Factors That Can Hinder Carpal Tunnel Syndrome Recovery

6 Jun

As with most musculoskeletal conditions, treatment guidelines for carpal tunnel syndrome (CTS) recommend non-surgical or conservative management initially, with surgery only in emergency situations or after non-surgical options are exhausted. So, is there a way to know who will respond best to non-surgical approaches?

To answer this, researchers conducted a two-stage study that included an initial evaluation followed by non-surgical treatment and a re-evaluation one year after non-surgical treatment concluded. The primary goal of the study was to assess factors contributing to the long-term effects of non-surgical treatment of CTS and to identify failure risk factors.

The study involved 49 subjects diagnosed with CTS, of which an occupational cause was identified in 37 (76%). Because some patients had CTS in both hands (bilateral CTS), a total of 78 hands/wrists were included in the study. Treatment included a total of ten sessions of whirlpool massage to the wrist and hand, ultrasound, and median nerve glide exercises performed at home. The subjects were divided into three age groups: <50, 51-59, ≥60 years old.

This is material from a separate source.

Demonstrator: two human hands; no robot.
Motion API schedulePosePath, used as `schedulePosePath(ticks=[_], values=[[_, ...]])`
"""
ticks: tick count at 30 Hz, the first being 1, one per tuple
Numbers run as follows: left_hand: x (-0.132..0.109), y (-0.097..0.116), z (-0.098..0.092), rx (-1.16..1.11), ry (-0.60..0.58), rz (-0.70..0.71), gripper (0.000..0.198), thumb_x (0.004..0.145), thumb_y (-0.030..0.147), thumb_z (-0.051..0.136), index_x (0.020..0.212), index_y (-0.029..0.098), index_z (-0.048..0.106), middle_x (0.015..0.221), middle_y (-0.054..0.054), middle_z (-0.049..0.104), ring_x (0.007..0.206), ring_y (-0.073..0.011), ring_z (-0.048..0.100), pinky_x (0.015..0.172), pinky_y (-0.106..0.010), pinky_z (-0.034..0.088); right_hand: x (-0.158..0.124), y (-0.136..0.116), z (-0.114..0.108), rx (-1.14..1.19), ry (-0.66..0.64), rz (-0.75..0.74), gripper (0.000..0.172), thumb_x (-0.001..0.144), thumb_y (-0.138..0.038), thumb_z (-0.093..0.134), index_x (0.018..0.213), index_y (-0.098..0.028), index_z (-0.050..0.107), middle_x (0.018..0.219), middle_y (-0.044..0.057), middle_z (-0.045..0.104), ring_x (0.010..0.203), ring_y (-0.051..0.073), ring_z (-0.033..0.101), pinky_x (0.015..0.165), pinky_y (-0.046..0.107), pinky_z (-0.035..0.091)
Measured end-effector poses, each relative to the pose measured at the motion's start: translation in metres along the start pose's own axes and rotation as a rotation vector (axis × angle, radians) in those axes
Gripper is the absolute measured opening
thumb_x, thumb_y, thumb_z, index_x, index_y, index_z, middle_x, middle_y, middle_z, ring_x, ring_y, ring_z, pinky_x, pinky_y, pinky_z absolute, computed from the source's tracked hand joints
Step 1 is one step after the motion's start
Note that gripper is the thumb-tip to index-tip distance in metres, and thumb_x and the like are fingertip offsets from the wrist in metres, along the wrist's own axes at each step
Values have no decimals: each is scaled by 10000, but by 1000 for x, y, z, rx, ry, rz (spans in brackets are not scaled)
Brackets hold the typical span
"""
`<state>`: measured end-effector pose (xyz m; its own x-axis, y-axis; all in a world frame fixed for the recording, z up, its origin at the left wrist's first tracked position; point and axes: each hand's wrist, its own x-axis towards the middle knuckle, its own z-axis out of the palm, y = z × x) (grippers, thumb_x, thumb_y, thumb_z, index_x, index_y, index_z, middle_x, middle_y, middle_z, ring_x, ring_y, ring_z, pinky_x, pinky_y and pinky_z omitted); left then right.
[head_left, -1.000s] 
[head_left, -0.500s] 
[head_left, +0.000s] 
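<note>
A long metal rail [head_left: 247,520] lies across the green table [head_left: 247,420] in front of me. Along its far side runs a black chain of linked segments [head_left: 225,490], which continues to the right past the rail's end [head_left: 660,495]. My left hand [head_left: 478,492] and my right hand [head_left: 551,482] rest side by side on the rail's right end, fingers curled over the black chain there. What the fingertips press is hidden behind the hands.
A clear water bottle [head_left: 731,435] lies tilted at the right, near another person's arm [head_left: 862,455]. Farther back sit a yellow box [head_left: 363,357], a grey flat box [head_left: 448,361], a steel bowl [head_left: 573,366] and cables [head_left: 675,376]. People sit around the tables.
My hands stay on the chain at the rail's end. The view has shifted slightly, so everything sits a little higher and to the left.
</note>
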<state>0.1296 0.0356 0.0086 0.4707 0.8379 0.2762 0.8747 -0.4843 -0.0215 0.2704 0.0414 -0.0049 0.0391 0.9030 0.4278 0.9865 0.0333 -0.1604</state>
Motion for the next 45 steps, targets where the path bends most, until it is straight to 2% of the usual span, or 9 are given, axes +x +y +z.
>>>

While most patients experienced significant improvement in both stages of the study, some did not. Patients with more severe cases, as evidenced by poor results on a nerve conduction velocity (NCV) test, were less likely to respond to care, which underscores the importance of seeking care for CTS as soon as symptoms develop. Furthermore, participants who continued to overuse their hands at work or who did not modify their work procedures or workstation to reduce the forces applied on the hands and wrist were less likely to report significant improvements at the one-year point. Interestingly, age was not found to be a significant risk factor, which is surprising, as past studies have reported that being age over 50 is a risk factor.

Not only are doctors of chiropractic trained in the same non-surgical treatment methods used in this study, but they can combine such approaches with nutritional counseling (to reduce inflammation) and manual therapies to improve function in the wrist and other sites along the course of the median nerve to achieve the best possible results for their patients.


This information should not be substituted for medical or chiropractic advice. Any and all healthcare concerns, decisions, and actions must be done through the advice and counsel of a healthcare professional who is familiar with your updated medical history.